DRILL DESIGNの場合 <3>


Photo:Sohei Oya(Nacasa&Partners)


独自の背あたり。
「アーガイルバック」の誕生。


林:「アーガイル」は、「クレスト」をデザインした時にプロトタイプに座って感じた「立体的な背あたり」と「腰のあたり」がおもしろいんじゃないか、というところからスタートしました。

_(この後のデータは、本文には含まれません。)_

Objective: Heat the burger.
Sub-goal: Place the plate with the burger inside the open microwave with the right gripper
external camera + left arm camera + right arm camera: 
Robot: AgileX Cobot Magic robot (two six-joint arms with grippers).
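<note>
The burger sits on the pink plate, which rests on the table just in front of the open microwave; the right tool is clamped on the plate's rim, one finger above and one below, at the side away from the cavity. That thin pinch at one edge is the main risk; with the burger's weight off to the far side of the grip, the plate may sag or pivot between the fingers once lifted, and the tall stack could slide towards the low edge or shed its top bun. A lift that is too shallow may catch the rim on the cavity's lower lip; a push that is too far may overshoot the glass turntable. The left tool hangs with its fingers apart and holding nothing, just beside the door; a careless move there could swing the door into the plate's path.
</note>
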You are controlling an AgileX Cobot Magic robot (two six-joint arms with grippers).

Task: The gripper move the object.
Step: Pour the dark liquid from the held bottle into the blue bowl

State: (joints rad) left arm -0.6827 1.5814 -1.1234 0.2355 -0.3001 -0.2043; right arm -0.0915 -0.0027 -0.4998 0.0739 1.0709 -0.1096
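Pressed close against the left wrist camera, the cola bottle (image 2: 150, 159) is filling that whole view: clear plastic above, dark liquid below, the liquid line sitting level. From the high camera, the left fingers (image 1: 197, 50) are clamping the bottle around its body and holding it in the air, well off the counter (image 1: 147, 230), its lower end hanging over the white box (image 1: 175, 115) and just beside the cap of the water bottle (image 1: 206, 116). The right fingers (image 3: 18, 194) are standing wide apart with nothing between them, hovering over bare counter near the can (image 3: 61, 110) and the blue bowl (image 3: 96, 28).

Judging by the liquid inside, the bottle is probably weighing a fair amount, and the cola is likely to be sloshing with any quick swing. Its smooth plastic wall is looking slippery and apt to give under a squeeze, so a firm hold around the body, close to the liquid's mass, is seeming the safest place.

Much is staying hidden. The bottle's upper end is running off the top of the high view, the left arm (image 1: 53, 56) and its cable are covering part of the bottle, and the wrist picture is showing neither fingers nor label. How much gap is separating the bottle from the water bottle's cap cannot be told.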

▲「Argyle」 / Photo:Takumi Ota


林:人間工学的にはヒトの背骨はS字カーブを描いていて、椅子の設計もそれをどこまで取り入れるかというのがあるんですが、そういう視点からみてもウィンザーチェアで腰のサポートができたら、クラッシックと現代の融合になるんじゃないかと思ったんです。アイディアとしては、スピンドルをクロスさせてその角度の具合で立体的な座り心地をつくっています。
ちょっと押されるような座り心地がいいですね。
林:直線を何本もつかってクロスさせていくと見えない曲面(曲面的な触り心地)ができるじゃないですか、それをヒントにしました。



▲「Argyle」スケッチ




▲「Argyle」デザイン検討のためにスタジオ内で製作される1分の1模型


安西:この椅子は、スピンドルの角度がすべてなので設計がとても大変でした。
図面上ではもちろんいろんなバリエーションが書けるけれども、実際の座り心地は座ってみないとわからないじゃないですか、そういう場合はいくつもプロトタイプをつくってもらうんですか。
安西:この椅子は図面で設計できるものじゃなくて、スタジオ内で1分の1の模型で背あたりを検証しました。スピンドルだけ木で削り出して、発泡材を削り出してつくった座面のモデルに突き刺して角度を検証するんです。さらに本を積み重ねて高さをつくって実際に座れるようにします。
すごい、そういう風に検証しているんですね。



▲「Argyle」座り心地検証の様子



▲「Argyle」最初の木製プロトイプ / Photo:FULLSWING


林:私たちは1分の1モデルを必ずつくります。実際のスケールでみることで雰囲気などもしっかりつかめる。背当たりを探るため、座高まで本を積んで座って、背の部分に丸棒の位置や角度を何度も調整して、これがいいかな?どうかな?とか言いながら背あたりを試しました。スピンドルを斜めに構成することでアーガイルのパターンが生まれ、この背もたれを僕たちは「アーガイルバック」って呼んでいます。
安西:ここが私たちのオリジナルのアイディア、という部分ができたんじゃないかと思っていて、次はもう少しクラッシックな構造で「アーガイルバック」をやりたいと考えています。
ドリルデザインならではのリ・デザインになっているわけですね!
安西:はい。ひとつ武器ができて、より伝統的なものでも勝負できそうな気がしてるんです。いまはまたいろいろ思考錯誤してます。